Hingga siang hari, petugas masih berjibaku memadamkan titik-titik api di bagian belakang pabrik. Setelah api benar-benar padam, proses pendinginan akan dilakukan untuk mencegah munculnya kembali kobaran.
Kerugian Capai Ratusan Miliar? Perusahaan Masih Hitung
Manajemen PT Dua Putra Perkasa menyebutkan bahwa area yang terbakar mencapai 70 persen dari total luas pabrik.
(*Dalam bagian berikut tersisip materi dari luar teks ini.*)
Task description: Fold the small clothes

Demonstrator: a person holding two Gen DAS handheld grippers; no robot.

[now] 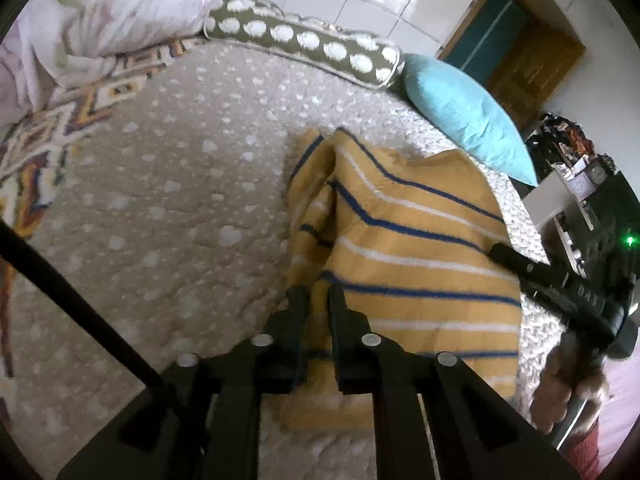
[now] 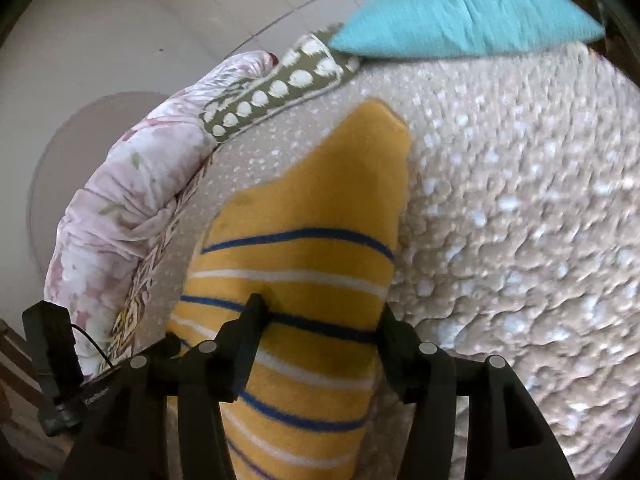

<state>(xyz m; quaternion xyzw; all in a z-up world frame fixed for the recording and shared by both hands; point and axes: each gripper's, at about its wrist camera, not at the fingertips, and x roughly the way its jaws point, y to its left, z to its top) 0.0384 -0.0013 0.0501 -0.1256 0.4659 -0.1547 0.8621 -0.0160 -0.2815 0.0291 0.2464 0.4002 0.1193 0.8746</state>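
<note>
A small yellow garment with blue and white stripes (image 1: 420,248) lies partly folded on a beige dotted bedspread (image 1: 160,208). My left gripper (image 1: 318,296) is shut on a fold of its left edge, with cloth pinched between the fingers. In the right wrist view the same garment (image 2: 304,248) stretches away from me. My right gripper (image 2: 320,312) is open, its fingers wide apart over the striped cloth and holding nothing. The right gripper also shows in the left wrist view (image 1: 560,284), at the garment's right edge.
A turquoise pillow (image 1: 460,116), an olive bolster with white spots (image 1: 304,44) and a pink floral duvet (image 1: 92,20) lie along the far side of the bed. A patterned blanket (image 1: 48,136) is at the left. Cluttered shelves (image 1: 580,184) stand beyond the bed's right edge.
</note>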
Namun, nilai kerugian material masih dalam tahap pendataan. Pihak perusahaan bersama instansi terkait masih menghitung total aset yang hangus dilalap api.
Beruntung, kebakaran terjadi di pagi buta saat belum ada karyawan yang masuk kerja. "Menurut informasi dari manajemen PT Dua Putra, area yang terbakar sekitar 70 persen. Beruntung saat kejadian belum ada karyawan yang masuk kerja sehingga tidak ada korban," jelas IPTU Windarto.
Penyebab Kebakaran Masih Misteri, Labfor Polda Jateng Turun Tangan
Polresta Pati belum bisa memastikan sumber api. Tim Laboratorium Forensik (Labfor) Polda Jawa Tengah akan diterjunkan ke lokasi untuk melakukan olah tempat kejadian perkara (TKP).
"Penyebab kebakaran masih menunggu hasil penyelidikan lebih lanjut dan nantinya akan dilakukan pemeriksaan oleh Labfor Polda Jawa Tengah," kata Kapolsek Pati.
Warga Diminta Jangan Mendekat, Jalan Pati–Juwana Padat
Kebakaran ini sempat mengganggu arus lalu lintas di Jalan Raya Pati–Juwana. Banyak warga berhenti untuk menyaksikan kobaran api dari pinggir jalan, menyebabkan kemacetan di sekitar lokasi.
Polisi mengimbau masyarakat untuk tidak mendekati area kebakaran demi keselamatan. "Kami juga meminta pengguna jalan untuk memberi ruang bagi petugas yang masih bekerja," ujar IPTU Windarto. Masyarakat yang melihat kejadian darurat dapat menghubungi hotline Polri 110.